Regardless of language, a SHA-512 hashing function should return the same output given the same inputs. Here, it looks like you may just need to ensure that your inputs are the same. This includes the encoding of the text you are inputting. Then you'll hash over it the same total number of times.
As of today, the CFDocs documentation of ColdFusion hash() is incorrect, but I have submitted a correction for that. See my comments above about why I believe Adobe lists their defaults this way. A Default of 1 Iteration is correct for Lucee CFML, but not for Adobe CF. You are correct that the ACF default is 0. CF2018 clarifies this parameter.
Now, to your issue, your original code in ACF10 is:
<cfset hpswd = Hash(FORM.npswd & salt, "SHA-512", "UTF-8", 1000) >
This says that you are hashing with the SHA-512 algorithm, using UTF-8 encoding, and repeating an additional 1000 times. This means that your hash() function is actually being called 1001 times for your final output.
So:
<cfset npswd="q7+Z6Wp#&##hQ">
<cfset salt = "F4DD573A-EC09-0A78-61B5DA6CBDB39F36">
<cfset hpswd = Hash(npswd & salt, "SHA-512","UTF-8",1000) >
<cfoutput>#hpswd#</cfoutput>
Gives us 1FA341B135918B61CB165AA67B33D024CC8243C679F20967A690C159D1A48FACFA4C57C33DDDE3D64539BF4211C44C8D1B18C787917CD779B2777856438E4D21.
https://trycf.com/gist/7212b3ee118664c5a7f1fb744b30212d/acf?theme=monokai
One thing to note is that the ColdFusion hash() function returns a HEXIDECIMAL string of the hashed input, but when it uses it's iteration argument, it iterates over the BINARY output of the hashed value. This will make a big difference in the final output.
https://trycf.com/gist/c879e9e900e8fd0aa23e766bc308e072/acf?theme=monokai
To do this in PHP, we'd do something like this:
NOTE: I am not a PHP developer, so this is probably not the best way to do this. Don't judge me, please. :-)
<?php
mb_internal_encoding("UTF-8");
$npswd="q7+Z6Wp#&#hQ";
$salt = "F4DD573A-EC09-0A78-61B5DA6CBDB39F36";
$hpswd = $npswd.$salt ;
for($i=1; $i<=1001; $i++){
$hpswd = hash("SHA512",$hpswd,true); // raw_output=true argument >> raw binary data.

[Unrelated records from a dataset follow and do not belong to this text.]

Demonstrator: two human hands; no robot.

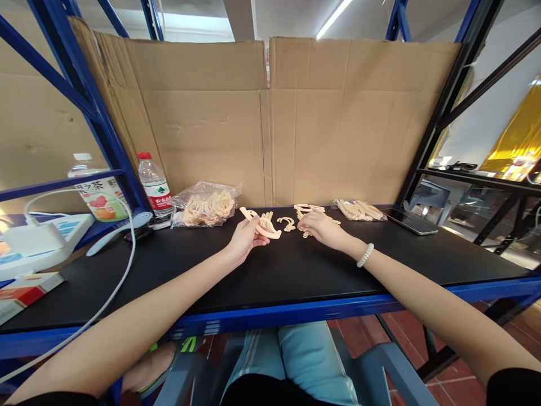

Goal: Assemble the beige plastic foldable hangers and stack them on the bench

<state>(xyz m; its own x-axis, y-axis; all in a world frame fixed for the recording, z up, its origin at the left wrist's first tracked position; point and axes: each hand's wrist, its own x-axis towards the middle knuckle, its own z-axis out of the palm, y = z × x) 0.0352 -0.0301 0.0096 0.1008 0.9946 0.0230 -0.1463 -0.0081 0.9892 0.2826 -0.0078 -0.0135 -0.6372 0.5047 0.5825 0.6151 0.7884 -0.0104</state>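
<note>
Head view: one curved cream plastic piece (261,224) is pinched in the left hand (245,239) above the black table (296,270). Right hand (318,226) rests half-curled on a loose pile of pieces (307,210); whether it grips any is unclear. Two clear bags (207,206) flank them, two bottles (154,185) stand left.

water bottle (154,186) red label: print unreadable; drink bottle (101,198) label: "茶".

Bare forearms, black sleeves, white bead bracelet (365,255), pale-blue trousers (304,355).
</note>
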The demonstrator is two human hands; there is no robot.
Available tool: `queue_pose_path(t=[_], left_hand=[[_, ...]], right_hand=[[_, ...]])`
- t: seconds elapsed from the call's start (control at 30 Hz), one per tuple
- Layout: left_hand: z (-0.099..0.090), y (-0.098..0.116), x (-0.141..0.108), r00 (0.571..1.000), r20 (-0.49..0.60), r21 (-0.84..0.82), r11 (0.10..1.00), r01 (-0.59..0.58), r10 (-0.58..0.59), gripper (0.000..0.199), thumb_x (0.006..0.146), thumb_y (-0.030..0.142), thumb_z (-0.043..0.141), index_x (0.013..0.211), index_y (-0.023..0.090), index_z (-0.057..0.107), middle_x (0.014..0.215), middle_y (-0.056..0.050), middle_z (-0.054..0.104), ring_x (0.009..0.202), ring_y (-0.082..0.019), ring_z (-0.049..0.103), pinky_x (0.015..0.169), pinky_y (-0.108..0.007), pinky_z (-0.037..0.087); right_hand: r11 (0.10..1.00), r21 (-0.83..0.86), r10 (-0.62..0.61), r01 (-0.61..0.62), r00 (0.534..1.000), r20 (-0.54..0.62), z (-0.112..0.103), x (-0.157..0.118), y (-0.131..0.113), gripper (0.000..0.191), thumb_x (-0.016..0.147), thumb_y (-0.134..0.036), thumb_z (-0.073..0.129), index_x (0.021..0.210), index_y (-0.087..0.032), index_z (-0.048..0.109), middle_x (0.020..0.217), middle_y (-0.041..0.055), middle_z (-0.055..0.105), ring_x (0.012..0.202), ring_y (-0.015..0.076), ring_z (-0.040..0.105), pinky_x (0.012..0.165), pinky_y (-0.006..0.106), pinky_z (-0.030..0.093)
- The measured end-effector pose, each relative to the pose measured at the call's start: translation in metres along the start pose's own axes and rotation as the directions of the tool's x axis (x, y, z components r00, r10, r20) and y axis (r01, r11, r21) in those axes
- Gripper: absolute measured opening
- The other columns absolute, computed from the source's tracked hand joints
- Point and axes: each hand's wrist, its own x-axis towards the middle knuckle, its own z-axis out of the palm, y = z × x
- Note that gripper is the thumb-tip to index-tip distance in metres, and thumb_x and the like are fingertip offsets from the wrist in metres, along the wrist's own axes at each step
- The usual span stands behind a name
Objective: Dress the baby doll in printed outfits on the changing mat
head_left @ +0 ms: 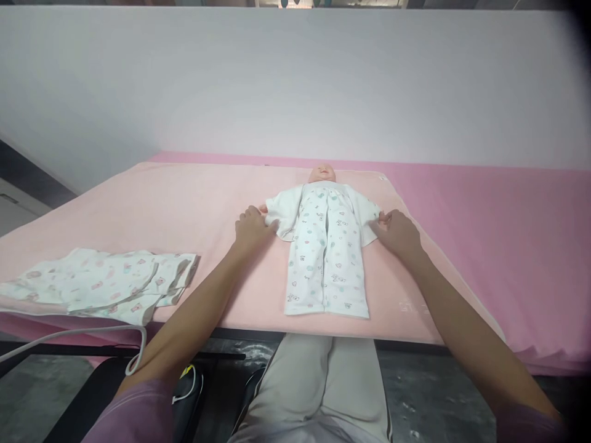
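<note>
A baby doll (322,173) lies on its back on the pink sheet, its head toward the wall and its arms spread. White printed baby clothes (307,264) cover its body, with two long panels reaching toward the near table edge. My left hand (253,229) is closed at the cuff of the sleeve on the left, beside the doll's small hand. At the other cuff, my right hand (398,232) pinches around the sleeve end (368,215), where the doll's other hand shows. The doll's legs are hidden.
More printed baby clothes (106,280) lie folded at the left front of the table. A white cable (92,330) loops by my left forearm. The pink sheet (184,191) covers the table, which meets a pale wall (295,86) behind.
</note>
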Motion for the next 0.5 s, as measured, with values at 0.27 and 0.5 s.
queue_pose_path(t=[0.27,0.5], left_hand=[[-0.007,-0.007,0.026,0.984,0.134,-0.355,0.922,0.157,-0.116,0.031,0.092,0.037,0.068,0.074,0.024,0.048,0.074,-0.005,0.06,0.088,-0.028,0.065,0.081,-0.038,0.047],[-0.016,0.09,0.025,0.899,-0.289,-0.627,0.645,-0.438,0.33,0.018,0.105,0.041,0.056,0.098,0.024,0.052,0.101,-0.005,0.068,0.097,-0.023,0.065,0.087,-0.035,0.053]], right_hand=[[0.947,0.28,0.073,-0.156,0.955,0.286,-0.003,0.023,-0.008,0.037,0.095,-0.054,0.067,0.076,-0.024,0.057,0.079,0.0053,0.062,0.079,0.0248,0.06,0.074,0.037,0.045],[0.675,0.72,-0.207,0.162,0.978,-0.027,-0.022,0.047,-0.097,0.037,0.093,-0.057,0.074,0.093,-0.027,0.052,0.084,0.0003,0.058,0.078,0.0207,0.056,0.07,0.033,0.048]])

// > https://www.php.net/manual/en/function.hash.php
}
echo(strtoupper(bin2hex($hpswd)));
?>
The first thing I do is ensure that the encoding we are using is UTF-8. Then I iterate over the given input string 1+1000 times. Using the raw_output argument of PHP hash() gives us binary representations each loop, which will give us the same final output. Afterwards, we use bin2hex() to convert the final binary value to a hexidecimal value, and then strtoupper() to uppercase it. Giving us 1FA341B135918B61CB165AA67B33D024CC8243C679F20967A690C159D1A48FACFA4C57C33DDDE3D64539BF4211C44C8D1B18C787917CD779B2777856438E4D21, matching the CF-hashed value.
Also note that CF returns an uppercase value whereas PHP is lowercase.
And final note: There are better methods for storing and using hashed passwords in PHP. This will help convert between CF and PHP hashes, but it would probably be better to ultimately convert all stored hashes into the PHP equivalents. https://www.php.net/manual/en/faq.passwords.php
=============================================================
A point of clarification:
Both Adobe and Lucee changed the name of this parameter to clarify their intent, however they behave differently.
Lucee named the parameter numIterations with default 1. This is the total times that hash() will run.
In CF2018, with the introduction of Named Parameters, Adobe renamed the parameter additionalIterations from the original (and still documented) iterations. The original improper parameter name didn't matter prior to CF2018 because you couldn't use named params anyway. On their hash() documentation page, their verbiage is "Hence, this parameter is the number of iterations + 1. The default number of additional iterations is 0." (emphasis mine) The behavior has always (since CF10) matched this description, but there is clearly some confusion about its actual meaning, especially since there is a difference with Lucee's behavior and with Adobe's incorrect initial name of the parameter.
The parameter name iterations is incorrect and doesn't work with either Adobe CF 2018 or Lucee 4.5 or 5.x. And this is a function that is not currently compatible as-is between Lucee and Adobe ColdFusion.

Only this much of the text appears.